Перегринус принялся еще настойчивее от нее требовать, чтобы она сказала ему все, но вдруг она разразилась громким хохотом. Перегринус напомнил ей, насупившись довольно сурово, что его комната не место для дурацких шуток. Но старуха, подперши бока руками, казалось, готова была задохнуться от смеха. Огненно-красный цвет ее лица приобрел приятный оттенок темно-вишневого, и Перегринус намеревался уже плеснуть ей в лицо полный стакан воды, как она пришла в себя и смогла продолжать свою речь.
? Да можно ли, ? сказала она, ? да можно ли не смеяться над этой маленькой дурочкой! Нет, другой такой любви больше не сыскать на земле! Подумайте только, господин Тис. ? И старуха снова расхохоталась, а терпение Перегринуса готово было лопнуть. Наконец он добился от нее с трудом, что маленькая принцесса помешалась на мысли, будто он, господин Перегринус Тис, во что бы то ни стало хочет жениться на старухе и потому она, старуха, должна ей дать торжественное обещание, что откажет ему.
Перегринусу показалось, точно он запутался в какой-то чертовщине, и ему стало до того не по себе, что даже сама старая почтенная Алина представилась ему каким-то призраком, от которого нужно бежать как можно скорее. Но старуха не пустила его, говоря, что ей нужно немедленно доверить ему нечто, касающееся маленькой принцессы.
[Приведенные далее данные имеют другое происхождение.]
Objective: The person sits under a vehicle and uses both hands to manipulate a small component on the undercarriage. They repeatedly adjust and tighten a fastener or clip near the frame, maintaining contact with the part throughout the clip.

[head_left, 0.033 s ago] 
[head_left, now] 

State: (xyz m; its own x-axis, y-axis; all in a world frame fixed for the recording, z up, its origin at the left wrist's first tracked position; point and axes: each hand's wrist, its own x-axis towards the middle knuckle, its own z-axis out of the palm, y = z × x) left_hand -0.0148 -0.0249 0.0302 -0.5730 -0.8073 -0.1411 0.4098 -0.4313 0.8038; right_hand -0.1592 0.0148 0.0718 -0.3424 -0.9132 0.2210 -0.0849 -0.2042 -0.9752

? Теперь несомненно, ? сказала она серьезно, ? теперь несомненно, что над вами, милый мой господин Перегринус, взошла прекрасная, светлая звезда счастья, и уже ваше дело не потерять милости этой звезды. Когда я стала уверять крошку, что вы безумно влюблены в нее и далеки от всякой мысли на мне жениться, она сказала, что не поверит тому и не отдаст вам своей руки до тех пор, пока вы не исполните одного ее желания, которое давно уже затаила она в глубине сердца. Малютка утверждает, будто вы приютили у себя маленького хорошенького негритенка, ее слугу, сбежавшего от нее; я было стала ей возражать, но она утверждает, что мальчишка до того мал, что может поместиться в ореховой скорлупе. Вот этого-то негритенка...
? Этому не бывать, ? вскричал Перегринус, давно уже догадавшийся, куда клонилась речь Алины, и стремительно бросился вон из комнаты и из дому.
По старому, традиционному обычаю герой повести в случае сильного душевного волнения должен бежать в лес или по меньшей мере в уединенную рощицу. Обычай этот потому хорош, что он господствует и в действительной жизни. Таким-то вот образом и господин Перегринус Тис, покинув свой дом на Конной площади, бежал без передышки все вперед, пока, оставив за собой город, не достиг близлежащей рощи. Далее, ни в одной роще романтической повести не должно быть недостатка ни в шелесте листвы, ни во вздохах и шепоте вечернего ветерка, ни в журчании ручья и т. д., а потому, само собой разумеется, Перегринус нашел все это в своем убежище. Присев на поросший мхом камень, до половины погруженный в зеркальные воды ручья, игравшего и журчавшего около него, Перегринус твердо решил, обдумав все последнее странное происшествие, отыскать ариаднину нить, которая вывела бы его из этого лабиринта удивительнейших загадок.